I tried to make use of everything Batteries has, so that's it. To make this into a command-line tool I need to print the results:

(* Pretty-print a report of all duplicate files *)
let report_duplicate_files =
    let open Printf in
    iter (function
    | []      -> ()
    | p :: ps -> printf "> %s\n" p; iter (printf "< %s\n") ps; printf "\n")
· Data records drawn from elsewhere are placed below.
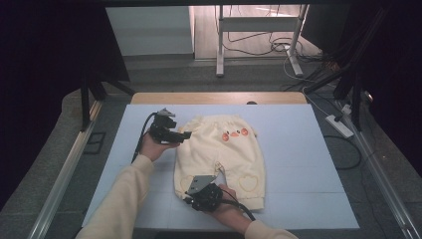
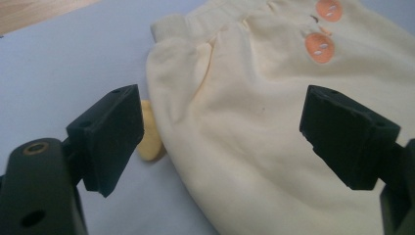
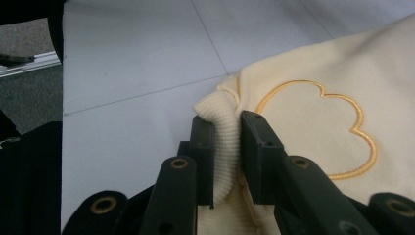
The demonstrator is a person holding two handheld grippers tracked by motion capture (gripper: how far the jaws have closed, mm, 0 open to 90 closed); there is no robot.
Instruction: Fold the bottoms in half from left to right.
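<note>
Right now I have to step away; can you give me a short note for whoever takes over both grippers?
Right gripper: shut on the ribbed cuff of the cream trousers, at the near leg end.
Left gripper: open, beside the trousers' waistband side, pads clear of the cloth.
Trousers lie flat on the pale mat.
Done: one cuff gripped.
Left: probably grip the waist with the left gripper, then fold.

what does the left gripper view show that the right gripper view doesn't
Left gripper view: the waistband, two orange patches and the left gripper, jaws wide apart with nothing between the pads.
Right gripper view: the right gripper shut on a ribbed cuff, beside an embroidered heart outline.
Both: the pale yellow trousers lying on the white table cover.
</note>
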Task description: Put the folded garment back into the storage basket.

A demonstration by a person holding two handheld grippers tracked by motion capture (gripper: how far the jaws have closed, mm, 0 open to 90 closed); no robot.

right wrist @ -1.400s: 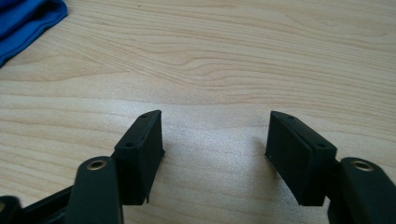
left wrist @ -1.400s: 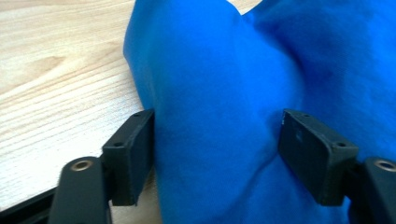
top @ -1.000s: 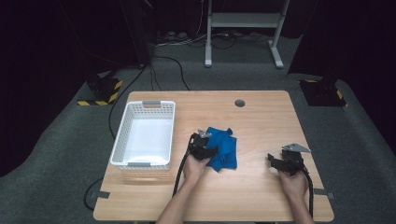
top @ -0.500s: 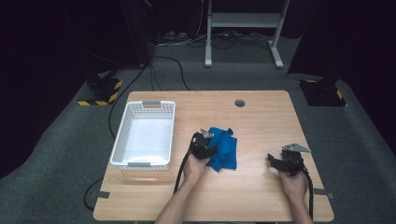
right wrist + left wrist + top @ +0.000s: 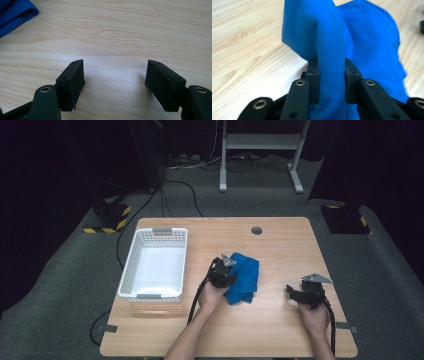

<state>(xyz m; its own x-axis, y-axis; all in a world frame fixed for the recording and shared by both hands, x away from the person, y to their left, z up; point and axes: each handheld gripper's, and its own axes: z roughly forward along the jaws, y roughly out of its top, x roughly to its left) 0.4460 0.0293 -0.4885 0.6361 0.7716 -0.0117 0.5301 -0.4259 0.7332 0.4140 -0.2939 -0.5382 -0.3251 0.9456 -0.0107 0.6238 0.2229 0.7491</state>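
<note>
My left gripper (image 5: 331,82) has just been closing and now pinches a raised fold of the blue cloth (image 5: 367,50) between its pads; the rest seemingly trails onto the table (image 5: 280,240). My right gripper (image 5: 115,82) gapes wide, well apart from it.

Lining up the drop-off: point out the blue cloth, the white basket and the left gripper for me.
blue cloth (image 5: 246,272): high view, on its flat middle, right of the gripper.
white basket (image 5: 150,296): high view, on its near rim.
left gripper (image 5: 331,75): left gripper view, midway between its fingertips, shut on the cloth fold.
</note>
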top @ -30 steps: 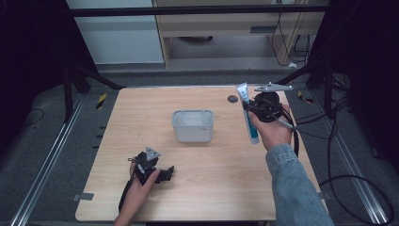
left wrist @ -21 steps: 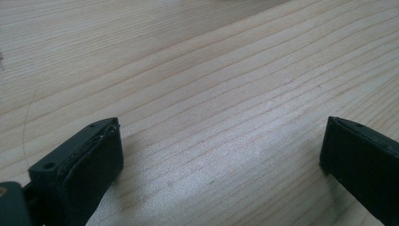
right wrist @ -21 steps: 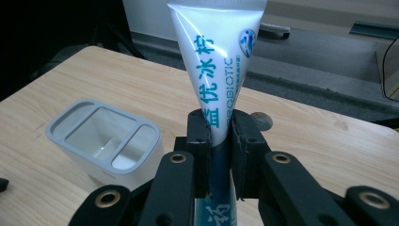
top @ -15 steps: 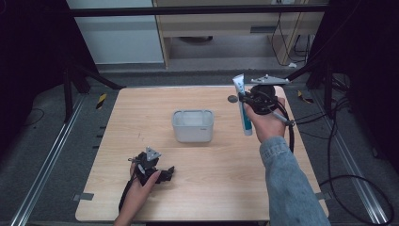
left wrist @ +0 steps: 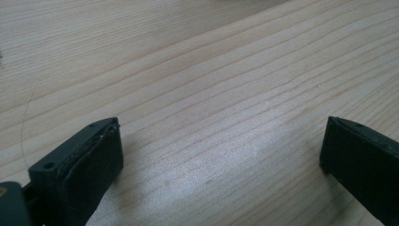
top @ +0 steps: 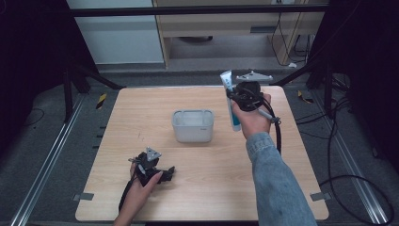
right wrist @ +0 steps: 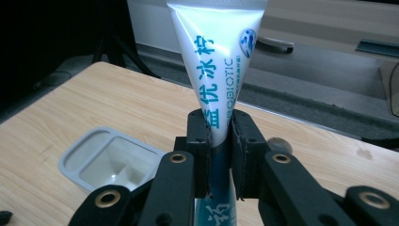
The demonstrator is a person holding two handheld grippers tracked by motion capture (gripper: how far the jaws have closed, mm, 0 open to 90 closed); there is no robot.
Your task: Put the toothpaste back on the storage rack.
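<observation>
Holding a white-and-teal plastic toothpaste tube point(top: 231, 101) clamped upright in right gripper point(top: 234, 97), above wooden table's point(top: 141, 122) far right part, just right of grey plastic tub point(top: 193, 125) at table's middle. Left gripper point(left wrist: 221, 155) spread apart, empty, near front-left edge.

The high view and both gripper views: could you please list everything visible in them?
Table: one, light wood, centre of the high view.
Container: one, grey, empty, mid-table.
Toothpaste tube: one, white and teal, upright in the right hand-held gripper.
Dark round spot: one, on the table's far right; unclear what.
Left hand-held gripper: black, open, resting near the front left.
Right hand-held gripper: black, raised right of the container.
</observation>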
and finally add a driver function:

(* Main function *)
let () =
    if !Sys.interactive then () else
    if Array.length Sys.argv = 1 then begin
        prerr_endline "usage - finddups <dir>...";
        exit 2
    end else try
        let listing = ref (Enum.empty ()) in
        for i = 1 to Array.length Sys.argv - 1 do
            listing := Enum.append !listing (all_file_lengths Sys.argv.(i))
        done;
        !listing |> all_duplicate_files |> report_duplicate_files;
        exit 0
    with e ->
        prerr_endline (Printexc.to_string e);
        exit 1

This simple script is I/O-bound, so I could have made it a hash-bang executable file without impacting its performance too much, but I opted to compile it with:

ocamlfind ocamlopt -thread -package batteries -linkpkg -o finddups finddups.ml

I hope you give Batteries a chance too!

4 comments:

gwern said...

I take it you wrote this for fun, not because you couldn't find an existing tool like fdupes or competitors: http://en.wikipedia.org/wiki/Fdupes#Similar_programs

Matías Giovannini said...

The fact that so many alternatives exist is an indication that this particular itch is easier to scratch by oneself than by finding someone else to do it: it never occurred to me to find a ready-made tool, either built-in or to port. In fact, had I not run it a couple of times tweaking the code here and there I would not have understood exactly what to keep and what to delete.

gasche said...

> It might seem to be a confusion of
> concerns to recursively traverse the
> directory tree and to compute the
> lengths of the files, but in order to
> minimize the I/O effort required I make
> use of a single stat call to find
> whether the file is a directory or not
> and its length.

A solution may be to formulate your recursive traversal as a fold parametrized by a function acting on the stat result. You would write the fold with only the traversal concern, then specialize it to your size-collecting traversal by giving only the size-collection logic.

Matías Giovannini said...

Indeed, that was my original formulation before I found that Batteries could enumerate directories for me. I ended up with half the code by doing things this way.